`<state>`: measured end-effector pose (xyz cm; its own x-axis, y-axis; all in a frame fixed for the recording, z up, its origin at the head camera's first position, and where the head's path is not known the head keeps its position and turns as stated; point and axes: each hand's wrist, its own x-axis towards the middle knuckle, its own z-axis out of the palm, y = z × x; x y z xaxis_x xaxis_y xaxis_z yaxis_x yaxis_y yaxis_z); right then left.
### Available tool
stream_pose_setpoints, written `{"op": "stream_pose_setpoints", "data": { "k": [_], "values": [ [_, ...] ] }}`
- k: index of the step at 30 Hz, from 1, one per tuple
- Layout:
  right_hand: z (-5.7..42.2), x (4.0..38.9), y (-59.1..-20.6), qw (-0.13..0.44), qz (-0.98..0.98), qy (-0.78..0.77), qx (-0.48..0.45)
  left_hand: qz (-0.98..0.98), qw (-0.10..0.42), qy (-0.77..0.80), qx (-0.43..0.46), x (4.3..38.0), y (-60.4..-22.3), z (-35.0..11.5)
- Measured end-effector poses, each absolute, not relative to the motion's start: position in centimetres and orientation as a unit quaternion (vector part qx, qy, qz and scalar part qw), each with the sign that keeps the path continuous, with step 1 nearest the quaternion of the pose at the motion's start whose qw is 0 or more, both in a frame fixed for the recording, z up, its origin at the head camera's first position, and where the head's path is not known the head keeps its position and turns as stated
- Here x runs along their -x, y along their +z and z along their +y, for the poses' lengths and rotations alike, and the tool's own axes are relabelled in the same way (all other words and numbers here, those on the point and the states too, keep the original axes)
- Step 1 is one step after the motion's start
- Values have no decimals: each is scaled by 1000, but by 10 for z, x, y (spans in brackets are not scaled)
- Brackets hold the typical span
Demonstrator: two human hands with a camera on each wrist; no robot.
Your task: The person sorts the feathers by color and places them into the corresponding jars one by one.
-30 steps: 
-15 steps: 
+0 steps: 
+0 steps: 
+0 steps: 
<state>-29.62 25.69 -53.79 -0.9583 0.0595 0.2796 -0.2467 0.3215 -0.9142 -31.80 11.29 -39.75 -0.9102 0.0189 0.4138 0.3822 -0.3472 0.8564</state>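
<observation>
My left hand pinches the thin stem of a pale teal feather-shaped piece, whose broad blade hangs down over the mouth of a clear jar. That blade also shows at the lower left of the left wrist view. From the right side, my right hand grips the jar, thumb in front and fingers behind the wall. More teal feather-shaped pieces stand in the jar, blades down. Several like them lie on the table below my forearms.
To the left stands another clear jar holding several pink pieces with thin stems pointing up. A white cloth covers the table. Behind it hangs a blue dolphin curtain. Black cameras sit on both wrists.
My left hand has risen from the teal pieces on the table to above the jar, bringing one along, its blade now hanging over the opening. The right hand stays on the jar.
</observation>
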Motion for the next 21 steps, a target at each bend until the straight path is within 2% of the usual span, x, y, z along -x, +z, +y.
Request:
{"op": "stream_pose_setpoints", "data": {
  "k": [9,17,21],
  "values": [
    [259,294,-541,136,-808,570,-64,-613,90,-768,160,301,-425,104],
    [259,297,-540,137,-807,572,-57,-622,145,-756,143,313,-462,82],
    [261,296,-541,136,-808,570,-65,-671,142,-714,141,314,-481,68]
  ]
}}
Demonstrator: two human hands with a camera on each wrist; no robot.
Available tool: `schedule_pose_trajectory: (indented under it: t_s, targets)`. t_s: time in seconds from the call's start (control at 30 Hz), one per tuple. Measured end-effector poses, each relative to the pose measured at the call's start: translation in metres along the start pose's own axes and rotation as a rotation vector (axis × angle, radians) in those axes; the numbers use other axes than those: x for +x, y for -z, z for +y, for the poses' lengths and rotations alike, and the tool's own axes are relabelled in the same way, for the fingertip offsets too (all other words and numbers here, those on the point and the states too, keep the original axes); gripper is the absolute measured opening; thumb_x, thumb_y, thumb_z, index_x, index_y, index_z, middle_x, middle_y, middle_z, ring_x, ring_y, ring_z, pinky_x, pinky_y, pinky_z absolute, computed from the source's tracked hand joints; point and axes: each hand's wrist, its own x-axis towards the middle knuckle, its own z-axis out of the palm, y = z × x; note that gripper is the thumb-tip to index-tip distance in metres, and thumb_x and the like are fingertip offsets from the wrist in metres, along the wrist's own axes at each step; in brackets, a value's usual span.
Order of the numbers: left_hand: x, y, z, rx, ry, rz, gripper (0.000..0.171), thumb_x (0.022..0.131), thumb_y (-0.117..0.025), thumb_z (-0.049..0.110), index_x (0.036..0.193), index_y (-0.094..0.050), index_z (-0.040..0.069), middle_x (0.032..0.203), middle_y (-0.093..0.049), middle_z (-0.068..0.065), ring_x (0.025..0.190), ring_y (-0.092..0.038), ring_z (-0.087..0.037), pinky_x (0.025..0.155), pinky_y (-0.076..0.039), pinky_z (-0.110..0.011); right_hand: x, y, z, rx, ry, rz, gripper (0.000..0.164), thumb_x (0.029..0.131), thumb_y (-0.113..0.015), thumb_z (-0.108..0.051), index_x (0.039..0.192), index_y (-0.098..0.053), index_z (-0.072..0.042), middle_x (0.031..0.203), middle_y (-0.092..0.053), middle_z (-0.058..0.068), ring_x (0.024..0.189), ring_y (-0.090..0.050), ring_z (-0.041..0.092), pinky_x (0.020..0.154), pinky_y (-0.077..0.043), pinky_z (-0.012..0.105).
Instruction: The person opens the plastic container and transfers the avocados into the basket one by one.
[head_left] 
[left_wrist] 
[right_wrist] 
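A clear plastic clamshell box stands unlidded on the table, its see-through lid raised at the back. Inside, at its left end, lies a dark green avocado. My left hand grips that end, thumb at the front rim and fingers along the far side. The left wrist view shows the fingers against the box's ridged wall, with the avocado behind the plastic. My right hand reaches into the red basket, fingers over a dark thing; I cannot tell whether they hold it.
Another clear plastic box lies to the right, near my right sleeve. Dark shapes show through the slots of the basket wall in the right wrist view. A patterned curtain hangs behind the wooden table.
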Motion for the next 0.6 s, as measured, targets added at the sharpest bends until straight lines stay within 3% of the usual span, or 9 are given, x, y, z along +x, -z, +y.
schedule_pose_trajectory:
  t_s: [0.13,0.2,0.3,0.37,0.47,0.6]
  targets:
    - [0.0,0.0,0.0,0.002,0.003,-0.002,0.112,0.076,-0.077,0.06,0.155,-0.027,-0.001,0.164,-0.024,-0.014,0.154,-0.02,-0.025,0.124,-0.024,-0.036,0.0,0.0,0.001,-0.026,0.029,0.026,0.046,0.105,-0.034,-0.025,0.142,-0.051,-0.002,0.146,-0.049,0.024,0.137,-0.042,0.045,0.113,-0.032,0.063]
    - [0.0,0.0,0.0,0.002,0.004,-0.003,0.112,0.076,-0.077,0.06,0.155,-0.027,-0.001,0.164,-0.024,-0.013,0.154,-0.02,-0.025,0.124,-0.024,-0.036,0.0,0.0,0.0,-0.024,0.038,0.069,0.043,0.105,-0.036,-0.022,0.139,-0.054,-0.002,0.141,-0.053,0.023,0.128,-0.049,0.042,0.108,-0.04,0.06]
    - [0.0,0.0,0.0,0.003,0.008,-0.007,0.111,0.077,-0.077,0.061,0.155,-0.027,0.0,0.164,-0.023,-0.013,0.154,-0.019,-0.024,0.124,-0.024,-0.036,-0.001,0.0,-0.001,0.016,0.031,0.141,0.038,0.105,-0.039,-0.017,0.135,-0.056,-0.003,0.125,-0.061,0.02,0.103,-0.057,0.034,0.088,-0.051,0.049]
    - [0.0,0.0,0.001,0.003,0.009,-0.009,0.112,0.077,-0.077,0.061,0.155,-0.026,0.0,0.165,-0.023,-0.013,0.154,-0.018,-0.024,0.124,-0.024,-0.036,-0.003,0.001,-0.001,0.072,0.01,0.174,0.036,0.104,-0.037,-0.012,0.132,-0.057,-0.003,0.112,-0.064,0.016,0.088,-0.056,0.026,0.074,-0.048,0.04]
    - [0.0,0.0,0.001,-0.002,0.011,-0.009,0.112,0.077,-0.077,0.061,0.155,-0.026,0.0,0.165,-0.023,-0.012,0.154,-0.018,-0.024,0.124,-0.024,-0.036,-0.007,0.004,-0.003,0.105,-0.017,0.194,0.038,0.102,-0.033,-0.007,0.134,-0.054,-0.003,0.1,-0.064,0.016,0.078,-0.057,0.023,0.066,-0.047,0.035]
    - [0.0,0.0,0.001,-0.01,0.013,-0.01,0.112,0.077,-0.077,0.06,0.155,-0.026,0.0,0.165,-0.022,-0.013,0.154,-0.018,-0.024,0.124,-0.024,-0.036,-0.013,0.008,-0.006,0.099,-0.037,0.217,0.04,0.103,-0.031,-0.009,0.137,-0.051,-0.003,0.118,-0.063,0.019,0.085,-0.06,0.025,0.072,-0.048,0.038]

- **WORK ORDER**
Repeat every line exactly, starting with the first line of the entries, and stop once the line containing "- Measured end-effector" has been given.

- **ANSWER SPACE**
`<state>`: measured end-effector pose (xyz cm; its own x-axis, y-axis; all in a frame fixed for the recording, z up, its origin at the head camera's first position, and where the head's path is not known the head keeps its position and turns as stated; point and axes: each hand's wrist, its own x-axis towards the middle knuckle, its own z-axis out of the palm, y = z × x; x y z xaxis_x xaxis_y xaxis_z yaxis_x yaxis_y yaxis_z); right then left.
### Available tool
stream_pose_setpoints, written `{"op": "stream_pose_setpoints", "data": { "k": [_], "values": [ [_, ...] ] }}`
- k: index of the step at 30 Hz, from 1, one per tuple
- Layout:
  right_hand: z (-5.7..42.2), x (4.0..38.9), y (-59.1..-20.6), qw (-0.13..0.44), qz (-0.98..0.98), qy (-0.78..0.77), qx (-0.48..0.45)
  left_hand: qz (-0.98..0.98), qw (-0.10..0.42), qy (-0.77..0.80), qx (-0.43..0.46), x (4.3..38.0), y (-60.4..-22.3), z (-35.0..11.5)
- Measured end-effector poses, each absolute, not relative to the motion's start: position in centimetres and orientation as a unit quaternion (vector part qx, qy, qz and scalar part qw), each with the sign that keeps the path continuous, with step 1 nearest the quaternion of the pose at the motion's start whose qw is 0 or more, both in a frame fixed for the recording, z up, its origin at the head camera's first position, and where the head's path is not known the head keeps its position and turns as stated

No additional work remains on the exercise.